One morning I spent in visiting the Brisbane museum. It is a large building, and is apparently omnivorous in the curiosities it receives. There were lots of minerals to be seen, including a number of very good specimens of opal. Upstairs there was a large collection of oil-paintings illustrating Australian scenery. Downstairs I saw many fossil bones, including those of the extinct gigantic kangaroo-like animal called the diprotodon. The Major was anxious to get some diprotodon shooting,but when we told him that the animal was 55 feet from the tip of his tail to the tip of his snout, and 55 feet from the tip of his snout to the tip of his tail, making in all 110 feet, that his skin was impenetrable to the bullet of the European, etc., etc., the Major was not so anxious. He saw we were joking, bit his lips, and got quite cross.
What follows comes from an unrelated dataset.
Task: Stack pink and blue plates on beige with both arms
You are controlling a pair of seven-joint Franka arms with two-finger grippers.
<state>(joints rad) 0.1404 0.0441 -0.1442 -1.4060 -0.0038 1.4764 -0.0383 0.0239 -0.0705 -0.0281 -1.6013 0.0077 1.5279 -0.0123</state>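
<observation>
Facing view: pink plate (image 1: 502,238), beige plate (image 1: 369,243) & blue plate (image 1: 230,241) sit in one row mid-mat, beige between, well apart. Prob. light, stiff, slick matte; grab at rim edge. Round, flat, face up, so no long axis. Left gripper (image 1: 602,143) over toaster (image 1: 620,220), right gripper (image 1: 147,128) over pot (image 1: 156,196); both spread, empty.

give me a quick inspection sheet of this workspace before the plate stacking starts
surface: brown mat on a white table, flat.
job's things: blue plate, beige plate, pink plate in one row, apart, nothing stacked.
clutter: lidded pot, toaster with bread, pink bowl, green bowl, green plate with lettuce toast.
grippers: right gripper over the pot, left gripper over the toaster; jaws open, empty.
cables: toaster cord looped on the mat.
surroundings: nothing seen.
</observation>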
From the museum I was directed to the public gardens at the end of the street—‘The gate right ahead of you,’ said my informant. I walked in, entered between two rather fine gate-posts into a garden-like avenue. ‘Odd sort of botanical garden,’ I thought. ‘Trees ought to be labelled. Don’t want to over-educate the people of Brisbane, I suppose. Might be dangerous if they knew a lot of Latin names for trees.’ So I walked on until I came to a big house with a carriage at the door. ‘Good place for a curator,’ I thought. ‘Ought to have started life as a botanist, and I might have had a house like that.’ While looking at the house, and wondering whether a re-education would enable me to start in the plant line, a policeman broke into my reveries by inquiring whether I wanted to see the Governor? ‘No,’ said I; ‘I want to see the botanical gardens.’ ‘You have taken the wrong entrance,’ he replied. ‘You will find the entrance next to the one you came in by.’ So I had to retrace my steps to the entrance next to the one I came in by. This was one of those iron-gate sort of things, like a big squirrel-cage. It had a cast-iron label on, to the effect that these gardens were the invention of Sir George Bowen. After entering the squirrel-cage turnstile, swing the gate and then pass on. Do not pause whenonce inside the squirrel-cage, or another person may come, and, by swinging the gate at the wrong moment, crack you like a nut between nut-crackers. Here I found labels and Latin names, nursemaids, perambulators, grassy slopes, and children to my heart’s content. Sir George Bowen’s invention is very pretty, and well repays a visit. I forgot to say that at the museum there are the apartments of the Royal Society of Queensland. They began by calling themselves ‘Royal,’ in the same way that a public-house may call itself the Royal Bull. Subsequently they prayed the Government to petition the Queen for the use of the word ‘Royal.’ This was naturally granted. They have a fine library, and are doing much good work.